Thursday, May 31, 2007


"A man's mind plans his way, but the Lord directs his steps and makes them sure." Proverbs 16:9

Actually I believe God loves to switch things around and keep us, well, maybe not guessing, but rather, leaning, listening and depending upon Him.

Some people believe the best, most-desirable thing in Life is figuring-out, reasoning-out, the things they're curious to know... and being rather proud of their intelligent heads for that ability.

I am not one of those people. No, I've no desire to think and reason and figure better and faster and more often.

My desire is to become an expert listener... a real-live leaner-on-God... one who relies more (and more quickly) upon the best director of my steps. I could spend 80 years becoming a professional at figuring everything out and using my mind to its full (or nearly so) potential--but even afterward--I'd still never be anywhere close to the wisdom God has.... And I'd still never know my future the way He knows it this moment--and helps me prepare today, even though my head doesn't understand just what it's preparing for.

No, I don't care how many people will shake their heads after reading this, feel pity for me--someone who doesn't get high on reasoning--and then click away one last time to discover a more intellectual-type blog.

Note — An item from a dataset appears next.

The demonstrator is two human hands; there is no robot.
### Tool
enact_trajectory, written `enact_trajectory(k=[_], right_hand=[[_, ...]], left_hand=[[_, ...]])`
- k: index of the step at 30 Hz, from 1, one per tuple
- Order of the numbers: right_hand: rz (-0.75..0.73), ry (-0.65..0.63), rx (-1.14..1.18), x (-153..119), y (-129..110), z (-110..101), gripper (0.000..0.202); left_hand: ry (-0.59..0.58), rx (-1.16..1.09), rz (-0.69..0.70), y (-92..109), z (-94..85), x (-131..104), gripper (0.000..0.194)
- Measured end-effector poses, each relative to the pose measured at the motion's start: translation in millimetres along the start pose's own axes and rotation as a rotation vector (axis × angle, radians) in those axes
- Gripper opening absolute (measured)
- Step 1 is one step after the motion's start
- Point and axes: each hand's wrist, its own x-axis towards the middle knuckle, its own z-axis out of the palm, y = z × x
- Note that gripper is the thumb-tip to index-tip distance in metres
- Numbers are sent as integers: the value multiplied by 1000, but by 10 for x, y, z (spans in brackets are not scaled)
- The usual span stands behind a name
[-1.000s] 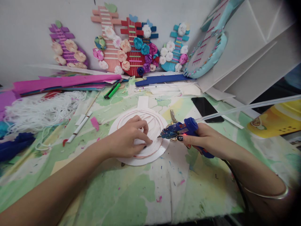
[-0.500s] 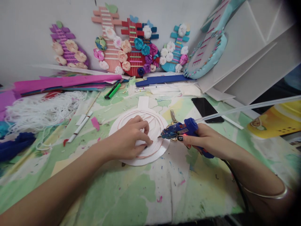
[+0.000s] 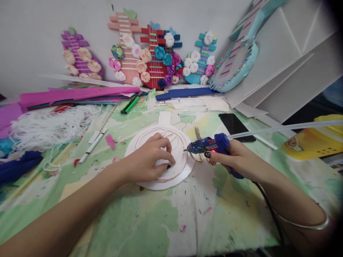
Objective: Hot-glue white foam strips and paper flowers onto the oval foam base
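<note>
A round white board (image 3: 187,170) with a short neck lies on the table, a reddish ring and white cord laid on its face. My left hand (image 3: 150,157) rests on the board with fingers bent and thumb near the fingertips; whether anything is pinched there is too small to tell. My right hand (image 3: 227,157) is wrapped round a blue glue gun (image 3: 211,143), its nozzle over the board's right side. A clear glue stick (image 3: 281,129) runs out of the gun's back. Gold-handled scissors (image 3: 197,132) lie just behind the gun.
A black phone (image 3: 235,126) and yellow container (image 3: 311,141) are at the right. At the left lie white cord (image 3: 53,125), a white marker (image 3: 92,146) and pink sheets (image 3: 80,94). A green cutter (image 3: 130,105) lies farther back. Flowered instrument shapes (image 3: 154,57) lean on the wall.
The glue gun's nozzle has moved slightly up and right, off the reddish ring's edge. The left hand keeps nearly the same pose. The whole view has shifted a little.
</note>
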Motion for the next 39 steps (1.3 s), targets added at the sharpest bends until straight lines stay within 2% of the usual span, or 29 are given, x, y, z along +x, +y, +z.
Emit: enact_trajectory(k=[4, 9, 13, 17, 25, 32, 39], right_hand=[[-54, 62, 7, 1, -5, -2, 34], [-128, 140, 45, -2, -6, -4, 32], [-141, 212, 79, -10, 9, 0, 31], [-152, 267, 126, -9, 24, 8, 31], [-154, 326, 141, -14, 7, -4, 30], [-176, 321, 147, -21, -8, 2, 29], [-189, 320, 168, -18, 7, 10, 31]], left_hand=[[28, -24, 18, -9, 8, 0, 22], [111, -6, 7, -39, 40, -6, 31], [84, 75, -12, -51, 65, 1, 31], [60, 137, -50, -37, 86, 12, 40], [118, 224, -62, -56, 112, 5, 50], [4, 217, -70, -44, 144, 42, 60], [15, 169, -100, -64, 166, 46, 57]])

Instead, I care that I become a better listener and 'obeyer' of the One who knows the exact way I should go. The One who asks that I obey Him even when what He asks makes no sense to my own brain. Too often my head gets in the way--talks me out of doing the seemingly wild request God is making--and I've watched too many miracles sweep past me, thus creating regrets. (For a tiny example, click here.)

God's ways are not mine--yet they can be! But only after I listen and obey... only after I learn to recognize that still, small voice in the first place.

***

A special thanks to Jennifer for inspiring this post with her comment to my last post. Jennifer--I didn't think that strange at all--it happens to me all the time so that I'll stay pliable and ready to set aside my plans for His any hour of the day.